After a pedestrian was hit and killed by a semi-autonomous Uber vehicle in Arizona in 2018, Krafcik told CNBC that part of his responsibility at Waymo is “the world, the cities we perform in and the regulators that do.” regulate these cities, make sure Understand our technology. ”

However, Krafcik was no stranger to those who overwritten the reality of when self-driving cars would be available. Waymo and Krafcik assured the press and the public that the technology was readily available and dates back to 2012, when it was still known as Google’s self-driving car project.

Krafcik said in 2017 that it wouldn’t have to wait until 2020 – when analysts expected self-driving cars to be completely autonomous – but that it would give drivers the ability to do so within “months”.

“Fully self-driving cars are here,” said Krafcik at the 2017 Web Summit in Lisbon, where he presented a video of a man who fell asleep in one of the Waymo vehicles. “It won’t happen in 2020, it will happen today.”

What he didn’t explain at the time was how early the testing was and what hurdles it still had to face.

In recent years, the company has started to recall its enthusiastic tone as it fell short of its original timeline to bring fully self-driving cars to the road.

In 2019, CNBC coverage found that Waymo still relied largely on human safety drivers and still needed a decent level of community buy-in. Shortly thereafter, Morgan Stanley cut Waymo’s valuation 40% from $ 175 billion to $ 105 billion and underestimated the company’s heavy reliance on human drivers.

In 2019, Waymos Chief Operating Officer and now the new CEO Tekedra Mawakana said at a conference that the hype surrounding its self-driving cars had become “unmanageable”.

That year, Krafcik began tempering the rhetoric a bit and pouring cooler water on the subject at a 2019 National Governors Association meeting. Towards the end of the year, the company consolidated its Detroit and Phoenix operations and closed its Austin, Texas facility, which affected approximately 100 employees, according to CNBC.

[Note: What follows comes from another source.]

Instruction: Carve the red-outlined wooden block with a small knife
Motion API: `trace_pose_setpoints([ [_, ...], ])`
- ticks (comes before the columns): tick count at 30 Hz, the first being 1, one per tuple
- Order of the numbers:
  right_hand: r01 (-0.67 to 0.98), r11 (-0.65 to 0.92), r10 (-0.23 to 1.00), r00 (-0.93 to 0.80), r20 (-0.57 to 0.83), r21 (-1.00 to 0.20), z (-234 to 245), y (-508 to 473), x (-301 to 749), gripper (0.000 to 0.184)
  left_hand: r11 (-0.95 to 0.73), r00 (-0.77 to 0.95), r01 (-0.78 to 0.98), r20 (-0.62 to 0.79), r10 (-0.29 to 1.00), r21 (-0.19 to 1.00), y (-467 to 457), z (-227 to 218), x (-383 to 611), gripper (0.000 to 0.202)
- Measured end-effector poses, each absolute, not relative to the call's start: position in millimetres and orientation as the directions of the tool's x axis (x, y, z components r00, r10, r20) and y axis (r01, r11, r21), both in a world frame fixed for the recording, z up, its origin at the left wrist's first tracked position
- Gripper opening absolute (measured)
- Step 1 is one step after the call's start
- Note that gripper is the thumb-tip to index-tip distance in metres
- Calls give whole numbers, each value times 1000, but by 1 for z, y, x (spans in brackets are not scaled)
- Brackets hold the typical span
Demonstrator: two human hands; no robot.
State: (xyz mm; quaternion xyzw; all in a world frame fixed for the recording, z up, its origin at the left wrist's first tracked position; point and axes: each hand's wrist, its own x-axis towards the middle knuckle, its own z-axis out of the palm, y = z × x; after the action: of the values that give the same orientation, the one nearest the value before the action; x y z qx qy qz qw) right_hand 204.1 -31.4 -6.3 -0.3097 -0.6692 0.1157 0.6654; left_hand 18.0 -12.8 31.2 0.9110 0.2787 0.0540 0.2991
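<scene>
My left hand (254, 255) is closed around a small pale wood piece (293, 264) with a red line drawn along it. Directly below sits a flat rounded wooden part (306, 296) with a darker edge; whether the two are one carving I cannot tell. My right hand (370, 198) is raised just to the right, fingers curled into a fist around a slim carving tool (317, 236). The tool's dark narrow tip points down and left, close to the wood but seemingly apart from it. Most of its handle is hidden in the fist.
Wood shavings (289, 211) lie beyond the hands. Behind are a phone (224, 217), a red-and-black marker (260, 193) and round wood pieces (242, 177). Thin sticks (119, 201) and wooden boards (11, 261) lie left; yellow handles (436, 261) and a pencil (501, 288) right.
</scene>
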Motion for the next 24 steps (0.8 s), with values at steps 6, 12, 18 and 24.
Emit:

With more than 20 million kilometers driven on public roads and 20 billion miles driven in simulation, Waymo leads other companies in self-drive technology. But it still has a long way to go if it is to scale, even if Krafcik helped push it further.

“I think maybe he saw this as a good time to step aside,” said Abuelsamid. “He put the company on the right track. And maybe he’s just tired of the fight and wants to do something different for a while.”

Krafcik did not respond to the request for comment.

Lora Kolodny from CNBC contributed to this article.